TASK DESCRIPTION - Starting from the first line below, count every line holding the word "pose", then state the total alone.

SUPPLIED INFORMATION -
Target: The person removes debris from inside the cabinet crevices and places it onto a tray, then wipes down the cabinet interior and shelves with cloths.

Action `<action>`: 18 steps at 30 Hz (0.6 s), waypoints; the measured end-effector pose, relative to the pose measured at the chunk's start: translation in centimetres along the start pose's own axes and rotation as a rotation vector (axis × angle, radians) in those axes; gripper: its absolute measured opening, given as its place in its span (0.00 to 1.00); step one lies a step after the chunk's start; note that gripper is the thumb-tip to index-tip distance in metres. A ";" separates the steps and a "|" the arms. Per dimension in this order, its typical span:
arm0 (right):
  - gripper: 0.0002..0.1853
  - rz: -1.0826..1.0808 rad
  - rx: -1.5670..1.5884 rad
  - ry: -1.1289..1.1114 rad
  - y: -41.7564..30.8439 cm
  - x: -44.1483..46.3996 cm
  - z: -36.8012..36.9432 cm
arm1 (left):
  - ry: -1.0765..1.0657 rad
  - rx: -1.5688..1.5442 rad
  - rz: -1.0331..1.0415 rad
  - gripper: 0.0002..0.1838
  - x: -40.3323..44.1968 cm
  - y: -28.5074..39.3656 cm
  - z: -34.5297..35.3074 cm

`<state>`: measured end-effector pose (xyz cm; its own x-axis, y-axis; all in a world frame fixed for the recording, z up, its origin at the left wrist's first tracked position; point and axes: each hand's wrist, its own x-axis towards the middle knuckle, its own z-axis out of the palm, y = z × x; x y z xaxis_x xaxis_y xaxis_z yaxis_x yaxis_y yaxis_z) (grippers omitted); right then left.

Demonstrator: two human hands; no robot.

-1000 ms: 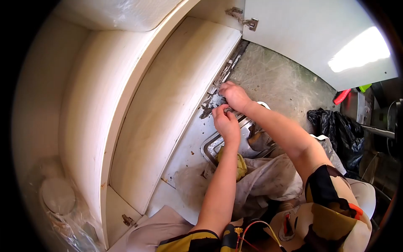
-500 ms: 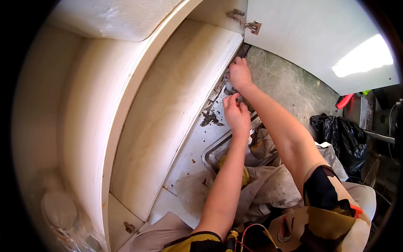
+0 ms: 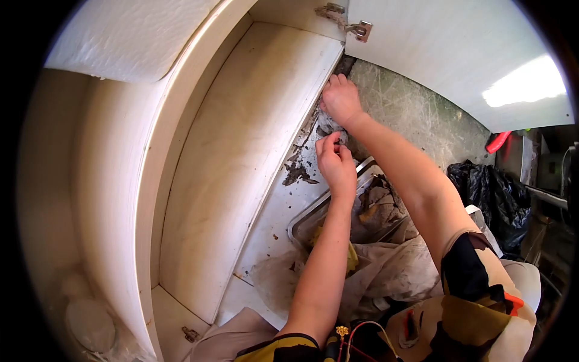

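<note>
My right hand (image 3: 342, 101) is closed, with its fingers curled down against the cabinet's bottom edge; what they grip is hidden. Closer to me, my left hand (image 3: 336, 168) has bent fingers drawn together, and I cannot make out what is in them. Between the two hands lies crumpled grey material (image 3: 327, 124), partly covered by the fingers. Dark flaky debris (image 3: 295, 173) is scattered on the white base panel (image 3: 269, 209) beside my left hand.
The white cabinet shelf (image 3: 241, 120) runs along the left, and an open door (image 3: 446, 54) stands at upper right. A metal-rimmed tray (image 3: 294, 231) with stained cloths sits under my arms. A black plastic bag (image 3: 491, 190) lies at right, near a red object (image 3: 498, 142).
The view has shifted slightly. My right hand has moved a little along the cabinet edge, away from my left hand, whose fingers are still bent.
</note>
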<state>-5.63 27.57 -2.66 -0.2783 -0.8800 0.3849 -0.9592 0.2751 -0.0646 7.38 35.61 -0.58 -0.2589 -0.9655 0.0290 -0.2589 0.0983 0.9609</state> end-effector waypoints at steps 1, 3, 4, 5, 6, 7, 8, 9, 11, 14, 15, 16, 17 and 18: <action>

REPLY - 2